● BRIEF
Using the records below, transcribe word for word the stretch from the line that contains "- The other" through the line that contains "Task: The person", both end lines included, and nothing else.

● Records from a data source
========================================================================
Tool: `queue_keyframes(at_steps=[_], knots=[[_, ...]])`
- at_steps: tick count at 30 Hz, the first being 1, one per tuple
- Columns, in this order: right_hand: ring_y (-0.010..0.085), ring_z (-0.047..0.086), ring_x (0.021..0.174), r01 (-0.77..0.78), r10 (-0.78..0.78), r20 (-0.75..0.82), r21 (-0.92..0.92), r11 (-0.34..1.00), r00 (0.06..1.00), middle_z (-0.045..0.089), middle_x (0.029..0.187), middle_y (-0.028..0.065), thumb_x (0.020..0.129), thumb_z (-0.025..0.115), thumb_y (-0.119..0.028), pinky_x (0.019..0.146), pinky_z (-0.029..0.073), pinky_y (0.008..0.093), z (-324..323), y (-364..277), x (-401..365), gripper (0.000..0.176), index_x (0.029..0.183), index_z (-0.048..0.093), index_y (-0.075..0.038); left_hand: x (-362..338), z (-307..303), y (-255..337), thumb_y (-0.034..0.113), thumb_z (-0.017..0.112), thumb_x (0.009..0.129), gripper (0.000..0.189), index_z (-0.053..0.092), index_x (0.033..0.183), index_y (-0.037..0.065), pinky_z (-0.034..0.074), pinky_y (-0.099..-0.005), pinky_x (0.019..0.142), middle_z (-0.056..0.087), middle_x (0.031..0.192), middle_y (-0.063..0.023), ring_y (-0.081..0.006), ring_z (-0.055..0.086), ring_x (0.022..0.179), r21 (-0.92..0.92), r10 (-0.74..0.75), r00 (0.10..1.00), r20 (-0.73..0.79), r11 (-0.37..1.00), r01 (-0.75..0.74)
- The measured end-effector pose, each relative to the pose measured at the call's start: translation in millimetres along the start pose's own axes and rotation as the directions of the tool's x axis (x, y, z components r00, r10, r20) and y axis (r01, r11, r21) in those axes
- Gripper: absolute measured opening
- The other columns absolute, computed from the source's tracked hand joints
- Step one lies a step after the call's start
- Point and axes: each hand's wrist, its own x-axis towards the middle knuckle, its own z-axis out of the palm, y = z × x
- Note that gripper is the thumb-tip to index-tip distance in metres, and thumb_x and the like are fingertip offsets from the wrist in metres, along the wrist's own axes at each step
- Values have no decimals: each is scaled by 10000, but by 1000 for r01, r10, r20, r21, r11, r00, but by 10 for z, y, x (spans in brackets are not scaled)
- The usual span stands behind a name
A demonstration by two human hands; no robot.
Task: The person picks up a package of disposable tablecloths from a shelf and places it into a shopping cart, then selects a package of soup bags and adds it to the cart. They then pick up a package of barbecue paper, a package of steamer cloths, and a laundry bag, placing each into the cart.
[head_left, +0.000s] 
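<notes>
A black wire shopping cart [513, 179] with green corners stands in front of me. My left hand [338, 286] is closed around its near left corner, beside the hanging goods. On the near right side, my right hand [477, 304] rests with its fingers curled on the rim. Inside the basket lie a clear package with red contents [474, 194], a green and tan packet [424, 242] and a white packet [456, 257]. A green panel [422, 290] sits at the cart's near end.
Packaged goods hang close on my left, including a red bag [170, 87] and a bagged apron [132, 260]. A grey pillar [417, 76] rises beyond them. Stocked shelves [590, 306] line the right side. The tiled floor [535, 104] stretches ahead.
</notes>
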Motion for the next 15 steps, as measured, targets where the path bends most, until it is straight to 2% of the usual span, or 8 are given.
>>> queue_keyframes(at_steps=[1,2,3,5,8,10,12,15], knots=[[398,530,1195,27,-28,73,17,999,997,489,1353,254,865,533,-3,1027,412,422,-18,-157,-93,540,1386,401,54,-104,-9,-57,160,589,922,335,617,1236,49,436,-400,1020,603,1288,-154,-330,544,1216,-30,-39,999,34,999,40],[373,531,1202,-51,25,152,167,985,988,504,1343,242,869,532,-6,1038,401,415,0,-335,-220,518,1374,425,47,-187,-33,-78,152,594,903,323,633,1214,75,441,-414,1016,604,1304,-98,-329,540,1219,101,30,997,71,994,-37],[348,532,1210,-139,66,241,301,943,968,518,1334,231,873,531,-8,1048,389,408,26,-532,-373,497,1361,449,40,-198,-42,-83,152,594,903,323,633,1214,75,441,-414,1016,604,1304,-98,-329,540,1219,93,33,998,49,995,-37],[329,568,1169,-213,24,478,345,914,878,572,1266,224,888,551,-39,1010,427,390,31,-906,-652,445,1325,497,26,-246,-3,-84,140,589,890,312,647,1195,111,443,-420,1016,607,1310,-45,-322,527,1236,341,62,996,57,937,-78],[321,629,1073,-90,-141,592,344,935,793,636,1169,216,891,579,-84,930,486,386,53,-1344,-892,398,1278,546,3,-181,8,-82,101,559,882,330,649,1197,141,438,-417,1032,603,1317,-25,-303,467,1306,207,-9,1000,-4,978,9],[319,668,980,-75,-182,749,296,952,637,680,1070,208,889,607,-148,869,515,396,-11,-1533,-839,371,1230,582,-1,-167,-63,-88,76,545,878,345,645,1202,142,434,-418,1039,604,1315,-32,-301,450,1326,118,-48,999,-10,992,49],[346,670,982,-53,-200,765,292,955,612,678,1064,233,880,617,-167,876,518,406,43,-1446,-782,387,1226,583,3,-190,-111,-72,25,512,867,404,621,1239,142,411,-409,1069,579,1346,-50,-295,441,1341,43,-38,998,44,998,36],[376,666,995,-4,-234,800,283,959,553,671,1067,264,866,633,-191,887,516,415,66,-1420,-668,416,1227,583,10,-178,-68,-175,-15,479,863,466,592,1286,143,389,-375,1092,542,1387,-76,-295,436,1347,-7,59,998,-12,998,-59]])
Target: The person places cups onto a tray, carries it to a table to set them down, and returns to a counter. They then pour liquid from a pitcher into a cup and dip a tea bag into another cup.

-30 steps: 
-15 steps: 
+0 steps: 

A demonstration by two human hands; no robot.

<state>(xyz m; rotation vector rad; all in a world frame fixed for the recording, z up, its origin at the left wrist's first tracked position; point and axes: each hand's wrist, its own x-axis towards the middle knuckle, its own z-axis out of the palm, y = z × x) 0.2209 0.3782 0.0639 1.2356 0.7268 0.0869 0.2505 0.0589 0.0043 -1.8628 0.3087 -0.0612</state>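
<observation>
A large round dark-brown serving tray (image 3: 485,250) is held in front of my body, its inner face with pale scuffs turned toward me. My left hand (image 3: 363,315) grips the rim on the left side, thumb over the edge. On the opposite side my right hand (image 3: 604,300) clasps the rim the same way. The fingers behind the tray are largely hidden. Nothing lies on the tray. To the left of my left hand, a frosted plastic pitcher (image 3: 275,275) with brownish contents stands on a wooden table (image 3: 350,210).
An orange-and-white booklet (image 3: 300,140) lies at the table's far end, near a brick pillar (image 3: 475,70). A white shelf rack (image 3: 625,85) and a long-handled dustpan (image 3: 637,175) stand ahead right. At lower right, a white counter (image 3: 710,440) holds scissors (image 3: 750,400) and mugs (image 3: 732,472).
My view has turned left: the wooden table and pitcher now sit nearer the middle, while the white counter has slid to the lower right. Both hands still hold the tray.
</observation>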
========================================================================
● ANSWER BOX
- The other columns absolute, computed from the source's tracked hand joints
- Step one lies a step after the call's start
- Point and axes: each hand's wrist, its own x-axis towards the middle knuckle, its own z-axis out of the palm, y = z × x
- Note that gripper is the thumb-tip to index-tip distance in metres, and thumb_x and the like are fingertip offsets from the wrist in metres, along the wrist's own axes at each step
- Values have no decimals: each is scaled by 10000, but by 1000 for r01, r10, r20, r21, r11, r00, but by 10 for z, y, x (spans in brackets are not scaled)
- The usual span stands behind a name
A demonstration by two human hands; no robot.
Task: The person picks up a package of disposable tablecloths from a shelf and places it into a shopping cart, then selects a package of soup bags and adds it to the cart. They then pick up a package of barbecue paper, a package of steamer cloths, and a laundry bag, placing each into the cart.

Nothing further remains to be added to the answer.